Limitations: County-level, publicly available breakdowns of actual traffic mix (share of mobile data carried on LTE vs 5G) are not typically published for individual counties. Reported coverage does not equate to consistent indoor reception, roadway continuity in canyons, or peak-season capacity in resort areas.
Adoption/usage (how residents connect)
- Mobile as a home internet substitute: ACS “cellular data plan” subscription measures can indicate the extent to which households rely on mobile data plans, either alone or in combination with fixed broadband. These data describe adoption rather than coverage and can be compared with fixed broadband subscription rates for context. Source: data.census.gov.
- On-the-go reliance in recreation areas: Blaine County’s recreation and tourism footprint increases demand for mobile connectivity along highways, trailheads, and resort zones, but publicly available county-level datasets rarely quantify visitor mobile usage separately from residents.
Common device types (smartphones vs other devices)
- Smartphone dominance nationally, limited county specificity: In the United States, smartphones are the predominant mobile device for internet access. However, county-level public statistics explicitly separating smartphones from basic/feature phones are generally not published in federal datasets.
- Census device measures (computing devices, not phone type): The ACS includes measures about household computing devices (desktop/laptop, tablet) and internet subscription types, but it does not provide a clean county-level split of “smartphone vs feature phone.” The most relevant county-available proxies are:
- Households reporting cellular data plan subscriptions (mobile service adoption).
- Households reporting tablet or other computing devices (device ecosystem in the home). Source: data.census.gov.
Limitations: Carrier or market research reports sometimes publish device mix at broader market levels, but such statistics are not consistently available at Blaine County granularity in public reference sources.

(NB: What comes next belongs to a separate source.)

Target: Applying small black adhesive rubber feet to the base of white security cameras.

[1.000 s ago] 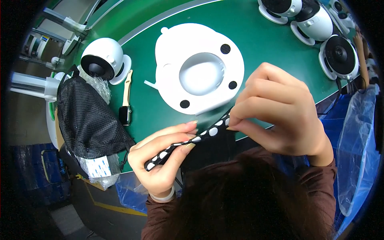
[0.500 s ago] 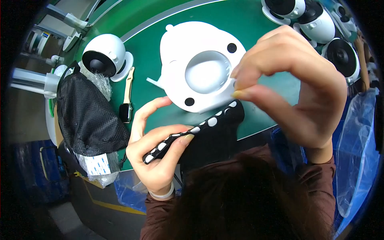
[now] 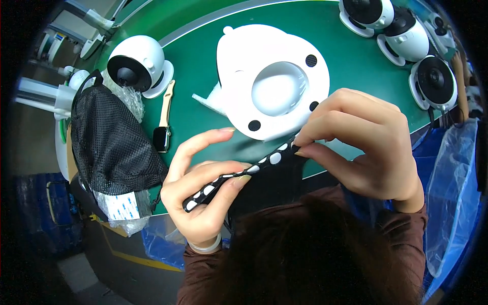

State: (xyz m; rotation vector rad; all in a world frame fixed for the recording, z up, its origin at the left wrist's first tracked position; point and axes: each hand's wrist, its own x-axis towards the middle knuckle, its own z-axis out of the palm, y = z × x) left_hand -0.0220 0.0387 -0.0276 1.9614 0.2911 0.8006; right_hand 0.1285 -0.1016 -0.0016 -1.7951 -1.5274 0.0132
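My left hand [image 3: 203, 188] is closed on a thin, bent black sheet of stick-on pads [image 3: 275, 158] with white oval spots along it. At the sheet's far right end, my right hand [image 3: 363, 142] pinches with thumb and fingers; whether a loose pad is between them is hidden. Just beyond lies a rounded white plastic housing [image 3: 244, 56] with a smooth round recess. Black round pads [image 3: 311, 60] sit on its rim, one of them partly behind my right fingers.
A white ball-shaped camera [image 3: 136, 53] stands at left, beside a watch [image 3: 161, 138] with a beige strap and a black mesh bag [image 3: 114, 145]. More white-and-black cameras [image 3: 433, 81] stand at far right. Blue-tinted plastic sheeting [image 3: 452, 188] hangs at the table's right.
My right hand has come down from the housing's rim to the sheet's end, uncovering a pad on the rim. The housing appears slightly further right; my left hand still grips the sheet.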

Demographic and geographic factors influencing mobile usage in Blaine County
- Topography and signal obstruction: Mountain ridges and narrow valleys can create sharp differences in coverage over short distances. This tends to increase the practical importance of tower placement, line-of-sight, and roaming availability, and it often leads to coverage that tracks major corridors more closely than it does backcountry areas. Network availability is best validated through the FCC National Broadband Map.
- Settlement pattern and infrastructure economics: Concentrated development in Hailey–Ketchum–Sun Valley generally supports better coverage and higher capacity relative to sparsely populated areas. This affects availability (where networks are built) and can also affect adoption (service affordability and perceived utility), although adoption must be measured via survey data rather than inferred from coverage.
- Housing and second-home dynamics: Resort counties often have higher shares of seasonal housing. Seasonal occupancy can complicate household-based adoption measures because ACS household internet subscription statistics measure occupied housing units responding to the survey, not peak-season visitors. Baseline housing and occupancy context is available via Census.gov QuickFacts.
- Income, education, and age structure: Demographic factors commonly associated with broadband and smartphone adoption—income, educational attainment, and age—are available for Blaine County through Census profiles and can be used to contextualize adoption patterns, but they do not directly measure mobile device type or network performance. Source: Census.gov QuickFacts for Blaine County.
- Transportation corridors and emergency coverage needs: Coverage continuity along State Highway 75 and access routes to recreation areas is a common planning focus in rural mountain counties, but publicly available county-specific performance metrics (dropped-call rates, throughput by road segment) are not typically published in governmental datasets.
Data sources and county-level limitations (summary)
- Best source for mobile network availability (4G/5G coverage): FCC National Broadband Map.
- Best sources for household adoption proxies (cellular data plan subscriptions, overall internet adoption): data.census.gov (ACS internet subscription tables) and Census.gov QuickFacts (population/housing context).
- State planning context and mapping references: Idaho Broadband Office.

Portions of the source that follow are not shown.